The last place that Union Theological Seminary, NYC seems to look for answers is in the Bible. Instead, they turn to almost every other source. Recently, it sent out an advertisement to highlight Buddhist answers:
· How do Buddhists address social and political violence when there can often be an insistence within our traditions that doing so disrupts harmony, takes sides, and creates division? How do we ensure our traditions do not join in the reproduction of structural oppression and inequity? How do we work diligently for justice without entrenching separation and anger in our minds and hearts?
· These and other questions will frame the virtual conversation between Lama Justin Von Bujdoss and Rev. Kosen Gregory Snyder in Union’s ongoing “Dharma and Justice Dialogues.”
While there are many aspects of Buddhist Dharma (law) which I appreciate, without a monotheistic God who has authored and enforces His laws, their understanding of the moral laws is inadequate. Let me explain:
Without God, moral laws lack moral authority. We are able to violate the laws of science without consequence. For example, take the law of gravity. We can fly on airplanes, in opposition to gravity, without our conscience bothering us. We can avoid gravity’s impact entirely by taking a rocket into gravity-less space. Then shouldn’t we be able to circumvent the moral laws without consequence? Why not? Simply because the One who designed the laws will not allow us to do so, even if numb our conscience with drugs. We do so only at great expense to ourselves.
Of course, Buddhists would not recommend side-stepping the Dharma, but they have no explanation for its inescapable karmic effects. Nor can they explain where these laws come from.
Apart from an omniscient God, there is no mechanism to impose one’s merited karma. The provision of justice requires the consideration of many factors including one’s secret intentions. There is no other candidate, apart from God, who can fulfill this requirement.
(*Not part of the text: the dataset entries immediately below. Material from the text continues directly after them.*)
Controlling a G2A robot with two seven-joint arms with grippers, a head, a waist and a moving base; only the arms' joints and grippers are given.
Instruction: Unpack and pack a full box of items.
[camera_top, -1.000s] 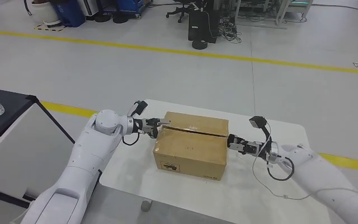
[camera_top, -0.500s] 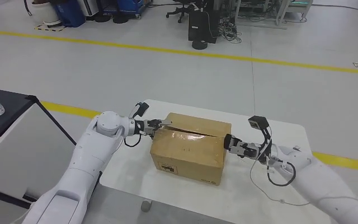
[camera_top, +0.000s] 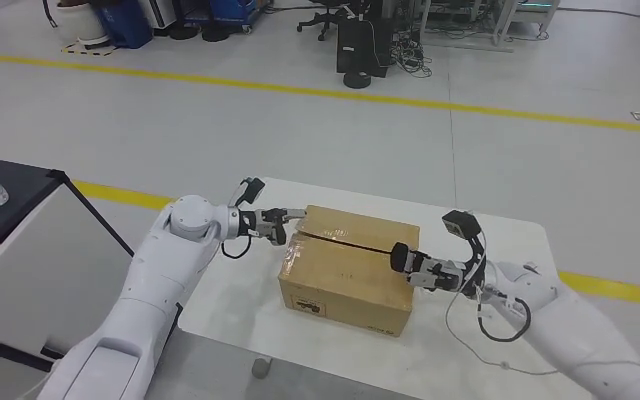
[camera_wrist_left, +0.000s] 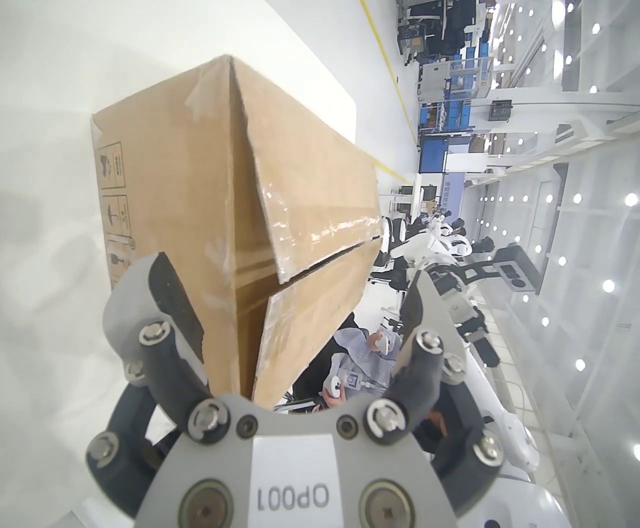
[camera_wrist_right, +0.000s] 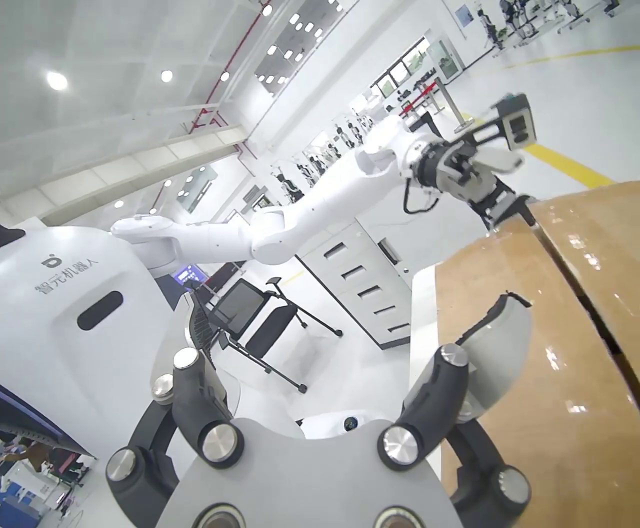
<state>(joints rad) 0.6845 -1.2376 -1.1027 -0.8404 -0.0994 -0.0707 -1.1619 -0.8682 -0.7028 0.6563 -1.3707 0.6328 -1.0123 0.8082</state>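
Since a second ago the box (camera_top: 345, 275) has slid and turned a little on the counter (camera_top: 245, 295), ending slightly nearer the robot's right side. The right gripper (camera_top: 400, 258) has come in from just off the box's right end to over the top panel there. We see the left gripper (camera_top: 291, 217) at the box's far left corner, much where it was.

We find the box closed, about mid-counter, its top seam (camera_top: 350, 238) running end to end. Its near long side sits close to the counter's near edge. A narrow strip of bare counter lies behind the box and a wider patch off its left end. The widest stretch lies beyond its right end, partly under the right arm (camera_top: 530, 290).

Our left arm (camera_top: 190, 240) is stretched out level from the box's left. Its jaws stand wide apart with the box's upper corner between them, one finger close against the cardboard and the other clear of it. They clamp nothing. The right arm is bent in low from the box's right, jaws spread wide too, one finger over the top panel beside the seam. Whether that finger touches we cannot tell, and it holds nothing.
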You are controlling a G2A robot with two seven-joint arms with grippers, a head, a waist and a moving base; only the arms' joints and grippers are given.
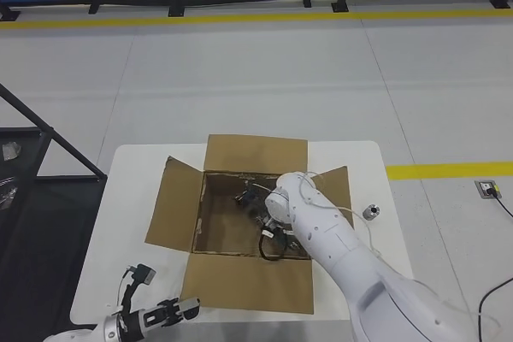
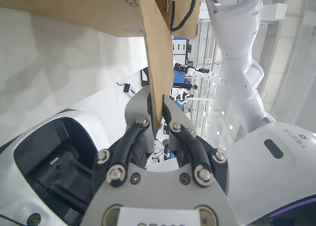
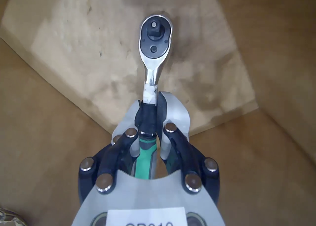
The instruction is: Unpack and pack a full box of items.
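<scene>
The right gripper (image 3: pixel 151 113) was clenched on the ratchet wrench (image 3: pixel 155 39). It held the black collar above the green handle, and the drive head pointed down inside the cardboard box (image 1: pixel 256 154), over the bare floor of the box. The left gripper (image 2: pixel 156 109) was pinched on the edge of the box's near flap (image 2: pixel 158 58), close to that flap's outer corner.

Whether the wrench was going in or coming out could not be told. Either way the move likely called for straight vertical travel, with the head kept off the box walls and off the dark items (image 1: pixel 248 198) deeper in the box. A wrench gripped this near its neck could pivot, so slow motion seemed wise. The left hold should only steady the box, since a hard pull might crease the flap. A small metal cylinder (image 1: pixel 372 210) stood on the table (image 1: pixel 128 222), right of the box.
</scene>
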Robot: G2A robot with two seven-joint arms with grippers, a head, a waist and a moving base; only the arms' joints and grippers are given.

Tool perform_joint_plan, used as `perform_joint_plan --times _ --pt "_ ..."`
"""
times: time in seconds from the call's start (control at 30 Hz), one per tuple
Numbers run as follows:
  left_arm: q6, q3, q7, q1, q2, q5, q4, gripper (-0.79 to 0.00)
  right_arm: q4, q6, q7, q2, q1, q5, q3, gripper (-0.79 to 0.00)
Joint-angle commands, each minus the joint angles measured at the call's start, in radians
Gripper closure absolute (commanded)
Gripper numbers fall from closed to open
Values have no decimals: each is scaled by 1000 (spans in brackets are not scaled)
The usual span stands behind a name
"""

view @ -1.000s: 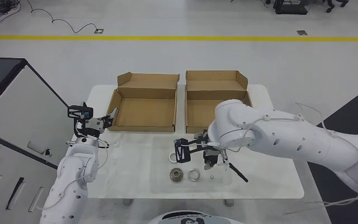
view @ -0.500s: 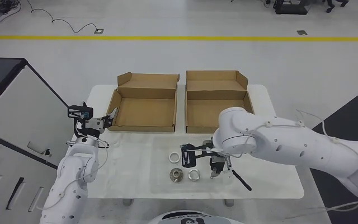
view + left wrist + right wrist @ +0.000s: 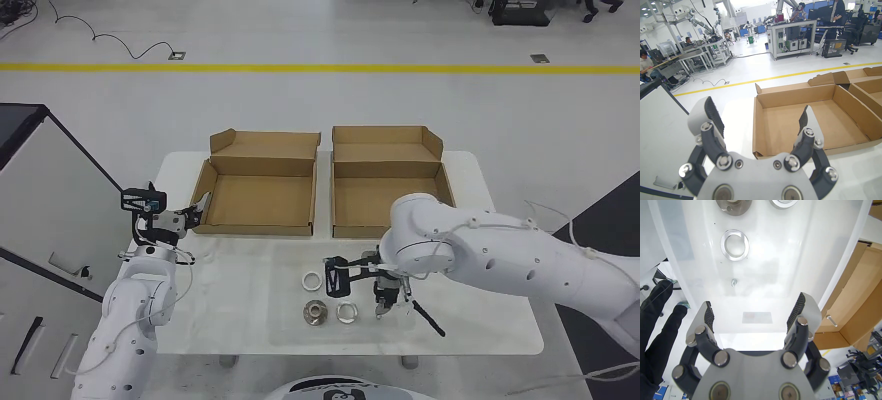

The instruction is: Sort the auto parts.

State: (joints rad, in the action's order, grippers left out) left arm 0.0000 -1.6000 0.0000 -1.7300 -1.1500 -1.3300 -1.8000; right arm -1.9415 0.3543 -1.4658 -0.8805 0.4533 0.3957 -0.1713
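Observation:
Near the table's front edge my right gripper (image 3: 386, 302) hangs open and empty, pointing down. Its fingers (image 3: 709, 315) stand wide apart just short of a small silver bolt (image 3: 733, 282) lying on the white table. Beyond the bolt lie a flat metal ring (image 3: 734, 245) (image 3: 346, 312), a metal flange (image 3: 733, 206) (image 3: 315, 312) and a white ring (image 3: 312, 282). My left gripper (image 3: 195, 211) (image 3: 758, 111) is open and empty, held above the table's left side beside the left cardboard box (image 3: 810, 121) (image 3: 255, 185), which has nothing in it.
A second open cardboard box (image 3: 390, 180) stands at the back, right of the first. One long bolt (image 3: 831, 320) lies in its near corner. A black sleeve (image 3: 425, 312) hangs from the right arm by the front edge. Bare table (image 3: 250, 290) lies between the arms.
The right arm has swung toward the table's front edge and lowered over the small bolt, then held still. The left arm has not moved.

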Motion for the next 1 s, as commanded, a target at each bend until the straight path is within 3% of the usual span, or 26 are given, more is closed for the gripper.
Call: perform_joint_plan --times 0.0,0.4,0.47,0.67,0.97 --pt "0 0 0 0 0 0 0 -785 7 2 2 -1 6 -3 -1 -785" --pt "0 0 0 0 0 0 0 -785 22 -10 -10 3 48 -7 1 -785" --pt "0 0 0 0 0 0 0 -785 17 -13 -13 5 54 -5 1 -720" --pt "0 0 0 0 0 0 0 -785 12 -7 -7 14 72 -3 1 -391" --pt "0 0 0 0 0 0 0 -785 4 -11 -11 24 95 -4 1 -385"
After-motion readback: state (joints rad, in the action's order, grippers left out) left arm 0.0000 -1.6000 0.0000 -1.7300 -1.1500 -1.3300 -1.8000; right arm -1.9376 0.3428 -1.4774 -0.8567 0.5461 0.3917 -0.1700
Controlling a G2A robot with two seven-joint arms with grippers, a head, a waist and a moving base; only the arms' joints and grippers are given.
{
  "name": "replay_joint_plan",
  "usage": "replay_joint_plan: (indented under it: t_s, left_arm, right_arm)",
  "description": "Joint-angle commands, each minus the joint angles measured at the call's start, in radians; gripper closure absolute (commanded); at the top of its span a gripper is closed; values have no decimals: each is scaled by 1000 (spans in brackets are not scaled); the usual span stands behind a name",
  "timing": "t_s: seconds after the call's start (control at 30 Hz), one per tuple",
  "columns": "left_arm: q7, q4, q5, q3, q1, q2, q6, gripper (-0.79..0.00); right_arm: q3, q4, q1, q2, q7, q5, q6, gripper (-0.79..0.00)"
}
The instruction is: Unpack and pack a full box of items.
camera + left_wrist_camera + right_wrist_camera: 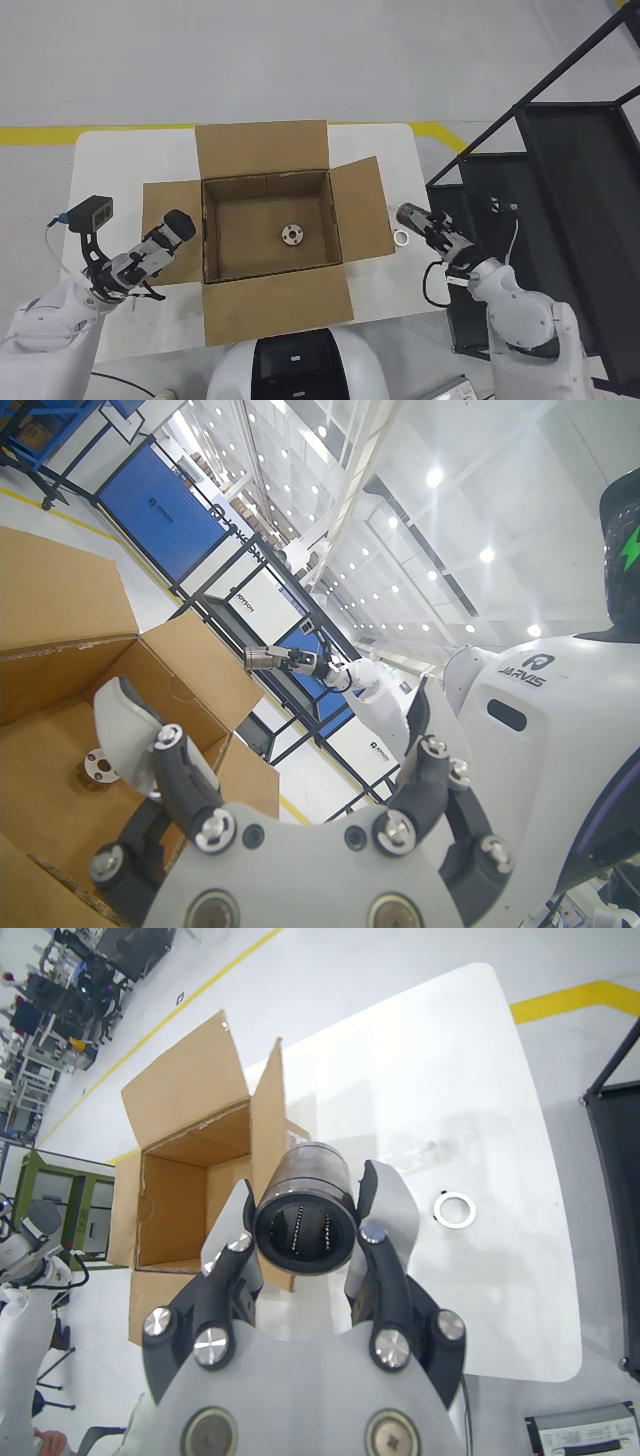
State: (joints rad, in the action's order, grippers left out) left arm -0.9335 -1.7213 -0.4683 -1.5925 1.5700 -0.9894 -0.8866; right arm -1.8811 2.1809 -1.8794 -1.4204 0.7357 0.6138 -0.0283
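As the right pincer (306, 1193) is clamped on the tube (310, 1163) at 3 o'clock of the box (262, 150), best lower it slowly, missing the white ring (401, 239). The left pincer (178, 225) is apart.

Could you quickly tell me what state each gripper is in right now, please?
Left gripper: open, holding nothing.
Right gripper: closed on a metal cylinder.

Counted: one cardboard box (262, 148), one flanged metal disc (292, 235) inside it, one metal cylinder (305, 1208), one white ring (401, 239) near the right edge of the surface (120, 165).
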Motion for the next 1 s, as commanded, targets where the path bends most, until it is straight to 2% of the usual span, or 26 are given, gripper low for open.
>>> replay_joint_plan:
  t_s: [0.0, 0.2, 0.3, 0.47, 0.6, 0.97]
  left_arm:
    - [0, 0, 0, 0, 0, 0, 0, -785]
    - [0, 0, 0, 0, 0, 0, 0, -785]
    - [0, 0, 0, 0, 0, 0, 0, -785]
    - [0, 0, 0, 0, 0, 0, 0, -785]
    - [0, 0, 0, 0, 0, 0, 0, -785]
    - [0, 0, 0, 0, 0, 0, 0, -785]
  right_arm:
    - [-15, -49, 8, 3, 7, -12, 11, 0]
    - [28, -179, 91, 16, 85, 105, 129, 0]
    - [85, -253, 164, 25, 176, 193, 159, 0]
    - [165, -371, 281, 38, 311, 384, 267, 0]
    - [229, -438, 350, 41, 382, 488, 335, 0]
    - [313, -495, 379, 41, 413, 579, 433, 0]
Buddhism believes that the individual soul is no more than an illusion. What then persists after death to experience reincarnation and receive the karma due them?
Buddhism cannot provide hope. Even nirvana (“nothingness”) entails a loss of personal existence, even if it does promise a cessation of pain. However, death is also a cessation of pain. Even then, few Buddhists have a hope of attaining nirvana. They too know that they are sinners and fear that reincarnation will take them in the wrong direction.
However, I doubt that UTS will entertain any discussion of the problems of the Buddhist worldview. It simply does not coincide with their agenda.